I just sat here still staring at my phone.
I couldn't believe it, I had tried to love her with everything I had. I had tried to make her happy, I had always bought her whatever she liked, always tried to give her the best gifts.

There was Ishan, who had never asked for a thing from me, except my presence, my love, he had never even gotten mad at me when I couldn't answer his calls or if I hadn't spent much time with him since I was busy with Sara. He hadn't complained when I had distanced myself from him. He hadn't argued when I had broken up with him for her. He had always understood and accepted me for who I was.

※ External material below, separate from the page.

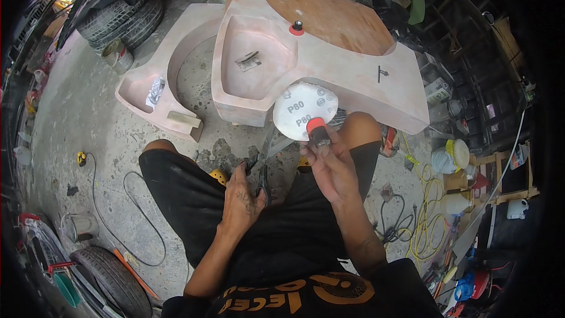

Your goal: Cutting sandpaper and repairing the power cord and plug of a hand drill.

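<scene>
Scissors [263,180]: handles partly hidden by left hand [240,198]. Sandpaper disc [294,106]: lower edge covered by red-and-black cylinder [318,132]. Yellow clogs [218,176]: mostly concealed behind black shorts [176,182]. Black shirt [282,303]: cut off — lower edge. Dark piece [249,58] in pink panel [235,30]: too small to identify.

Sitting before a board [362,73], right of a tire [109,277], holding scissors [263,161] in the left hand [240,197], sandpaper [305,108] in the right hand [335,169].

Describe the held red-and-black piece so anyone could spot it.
Find the big pink panel, then the right hand on its near side. The small red-and-black piece is in that hand, overlapping a round white disc. Its lookalike stands unheld on the panel.
</scene>
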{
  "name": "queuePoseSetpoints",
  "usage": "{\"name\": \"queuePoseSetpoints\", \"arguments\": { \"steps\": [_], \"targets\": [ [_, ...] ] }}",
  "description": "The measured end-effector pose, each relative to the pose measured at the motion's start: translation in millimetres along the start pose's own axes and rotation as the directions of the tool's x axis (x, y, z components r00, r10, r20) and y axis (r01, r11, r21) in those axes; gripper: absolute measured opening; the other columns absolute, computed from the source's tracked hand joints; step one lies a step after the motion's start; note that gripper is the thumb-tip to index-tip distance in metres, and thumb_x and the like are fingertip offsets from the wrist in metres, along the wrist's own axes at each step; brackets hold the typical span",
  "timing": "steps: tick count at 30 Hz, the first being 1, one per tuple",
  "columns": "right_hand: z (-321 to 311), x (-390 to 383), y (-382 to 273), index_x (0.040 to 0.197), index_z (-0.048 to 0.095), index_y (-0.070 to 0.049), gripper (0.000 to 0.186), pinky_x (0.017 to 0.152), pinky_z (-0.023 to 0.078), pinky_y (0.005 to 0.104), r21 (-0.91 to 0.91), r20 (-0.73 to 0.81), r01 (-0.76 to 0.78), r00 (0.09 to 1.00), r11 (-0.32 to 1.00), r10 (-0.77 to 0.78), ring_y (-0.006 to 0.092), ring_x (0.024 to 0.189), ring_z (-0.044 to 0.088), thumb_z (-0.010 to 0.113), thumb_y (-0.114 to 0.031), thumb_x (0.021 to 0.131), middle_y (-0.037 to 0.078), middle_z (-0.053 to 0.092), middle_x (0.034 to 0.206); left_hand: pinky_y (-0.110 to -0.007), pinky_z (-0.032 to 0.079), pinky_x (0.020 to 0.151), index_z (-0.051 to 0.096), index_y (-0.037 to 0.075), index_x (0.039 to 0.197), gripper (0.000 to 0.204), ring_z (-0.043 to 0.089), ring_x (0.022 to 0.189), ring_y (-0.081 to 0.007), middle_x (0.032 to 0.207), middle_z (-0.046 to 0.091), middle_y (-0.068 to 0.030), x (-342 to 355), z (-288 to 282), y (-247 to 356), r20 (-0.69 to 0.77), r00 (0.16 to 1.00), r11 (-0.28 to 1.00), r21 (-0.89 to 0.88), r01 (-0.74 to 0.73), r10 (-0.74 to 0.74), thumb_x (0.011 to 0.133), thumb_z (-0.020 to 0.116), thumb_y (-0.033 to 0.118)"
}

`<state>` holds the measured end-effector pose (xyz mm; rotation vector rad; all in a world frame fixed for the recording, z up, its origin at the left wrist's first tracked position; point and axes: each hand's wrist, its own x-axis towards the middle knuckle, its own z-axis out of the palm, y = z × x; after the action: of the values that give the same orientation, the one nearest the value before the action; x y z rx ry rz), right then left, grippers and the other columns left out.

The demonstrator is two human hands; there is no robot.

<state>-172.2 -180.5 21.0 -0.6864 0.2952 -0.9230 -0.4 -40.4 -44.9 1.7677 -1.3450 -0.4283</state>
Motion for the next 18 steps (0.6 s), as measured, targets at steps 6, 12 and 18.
{"name": "queuePoseSetpoints", "arguments": {
  "steps": [6, 12, 18],
  "targets": [
    [9, -2, 4, 0.134, 0.056, -0.004, 0.041, 0.101, 0.052, 0.0402, -0.009, 0.032, -0.029, 0.999, 1.000, 0.030, 0.0237, 0.115, 0.065, 0.068, 0.000, 0.096, 0.013, 0.064, 0.125, -0.040, 0.054, 0.080, 0.052, -0.009, 0.123, 0.048, 0.069, 0.090, -0.0327, 0.101, 0.068, -0.0225, 1, -4, 5, 0.078, 0.997, 0.984, -0.176, 0.022, -0.009, 0.086, 0.077, 0.008],
    [14, -11, 8, 0.137, 0.053, 0.002, 0.052, 0.101, 0.053, 0.0384, -0.327, -0.008, -0.036, 0.999, 0.944, 0.035, 0.0225, 0.113, 0.065, 0.073, 0.006, 0.089, 0.015, 0.065, 0.123, -0.034, 0.053, 0.066, 0.046, -0.015, 0.133, 0.059, 0.069, 0.071, -0.0243, 0.095, 0.068, -0.0230, 8, -21, 17, 0.238, 0.969, 0.939, -0.318, 0.134, -0.058, 0.080, 0.071, -0.003],
    [9, -15, 2, 0.128, 0.062, 0.005, 0.045, 0.104, 0.053, 0.0335, -0.478, 0.048, -0.047, 0.996, 0.877, 0.079, 0.0195, 0.114, 0.067, 0.076, 0.009, 0.086, 0.015, 0.067, 0.122, -0.036, 0.053, 0.064, 0.048, -0.012, 0.133, 0.060, 0.071, 0.070, -0.0290, 0.089, 0.070, -0.0226, 18, -46, 38, 0.295, 0.955, 0.959, -0.258, 0.116, -0.037, 0.079, 0.072, -0.002]
  ]
}}
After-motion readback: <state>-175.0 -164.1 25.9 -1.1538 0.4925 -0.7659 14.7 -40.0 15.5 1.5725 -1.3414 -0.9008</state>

And yet despite all of this when I had gotten out hitting merely 4 runs in the World Cup Finals against Australia and India had lost the Cup. I had expected my girlfriend to be next to me, comforting me for the loss. But she wasn't. I had called her asking her where she had been caught up, why she wasn't here and she had just broken up with me on call.

I had tears flowing down my face continuously, and they weren't stopping, how could they stop when I had lost everything? I had lost the World Cup for India, I had lost my bestfriend, I had lost my girlfriend, and most importantly I had lost all hope. I had lost hope of things getting better, because how could they get better from this point?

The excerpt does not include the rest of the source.